WHAT YOU WILL DO —
In the entries below, find the line with "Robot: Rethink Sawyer" and the line with "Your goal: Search"; copy them and every line between them exactly, but not the pictures.
********
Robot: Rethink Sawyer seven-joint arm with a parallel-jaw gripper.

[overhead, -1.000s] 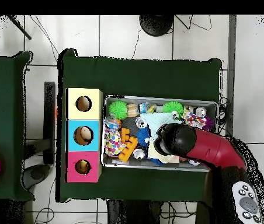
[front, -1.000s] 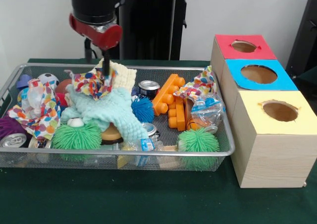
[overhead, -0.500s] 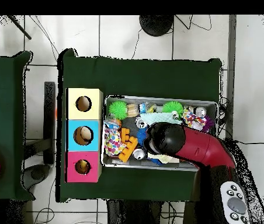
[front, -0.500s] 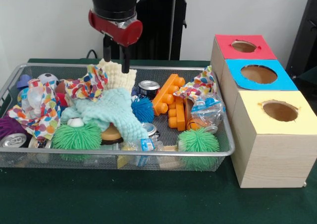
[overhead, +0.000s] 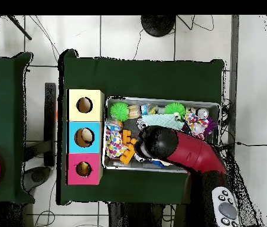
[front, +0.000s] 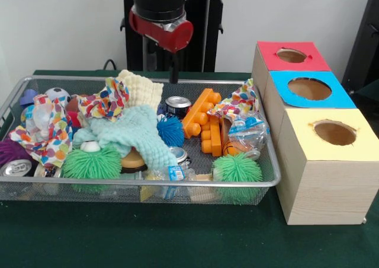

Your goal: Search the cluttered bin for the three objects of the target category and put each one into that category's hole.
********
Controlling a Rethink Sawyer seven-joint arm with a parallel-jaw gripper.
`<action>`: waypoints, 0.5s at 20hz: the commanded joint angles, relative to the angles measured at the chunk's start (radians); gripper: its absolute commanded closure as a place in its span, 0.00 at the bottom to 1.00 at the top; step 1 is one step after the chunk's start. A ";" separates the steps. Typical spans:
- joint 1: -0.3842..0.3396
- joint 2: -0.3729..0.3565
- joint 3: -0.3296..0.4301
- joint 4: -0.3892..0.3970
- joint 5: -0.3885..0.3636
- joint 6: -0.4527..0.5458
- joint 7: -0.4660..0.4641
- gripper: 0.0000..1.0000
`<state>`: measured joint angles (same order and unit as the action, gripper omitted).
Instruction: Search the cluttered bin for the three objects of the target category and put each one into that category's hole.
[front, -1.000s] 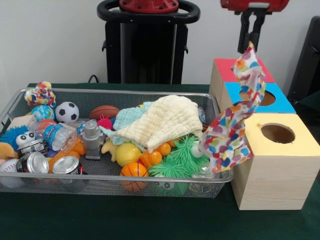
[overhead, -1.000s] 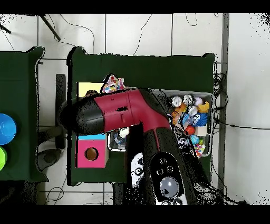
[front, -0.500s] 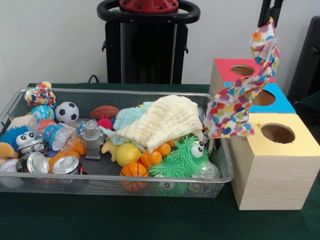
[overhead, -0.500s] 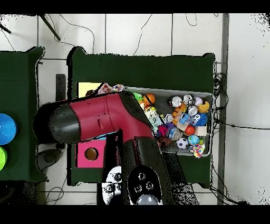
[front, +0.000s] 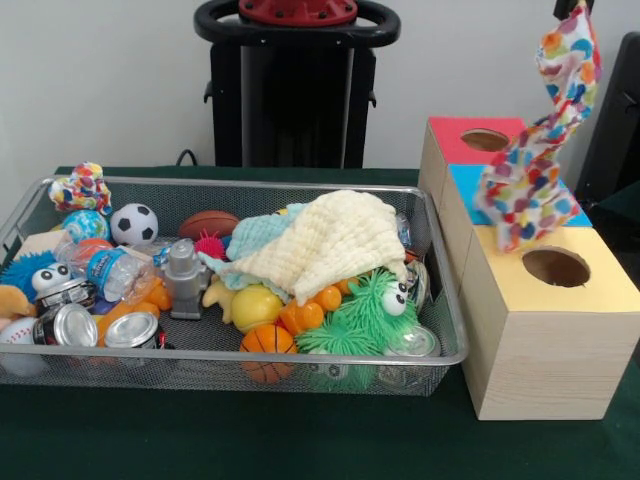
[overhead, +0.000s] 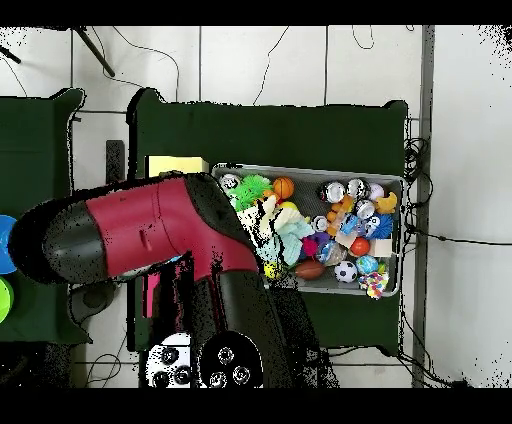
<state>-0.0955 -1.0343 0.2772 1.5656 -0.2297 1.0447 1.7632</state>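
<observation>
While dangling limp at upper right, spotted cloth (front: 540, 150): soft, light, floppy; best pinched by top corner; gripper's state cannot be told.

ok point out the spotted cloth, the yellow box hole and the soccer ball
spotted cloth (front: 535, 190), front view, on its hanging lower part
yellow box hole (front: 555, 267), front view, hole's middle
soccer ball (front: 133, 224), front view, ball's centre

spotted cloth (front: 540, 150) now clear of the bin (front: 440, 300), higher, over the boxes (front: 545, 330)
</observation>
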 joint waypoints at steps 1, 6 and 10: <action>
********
ANSWER BELOW —
Robot: Rethink Sawyer seven-joint arm with a parallel-jaw gripper.

[overhead, -1.000s] 
[front, -1.000s] 
[overhead, -0.500s] 
[front, -0.500s] 
[overhead, +0.000s] 
[front, +0.000s] 

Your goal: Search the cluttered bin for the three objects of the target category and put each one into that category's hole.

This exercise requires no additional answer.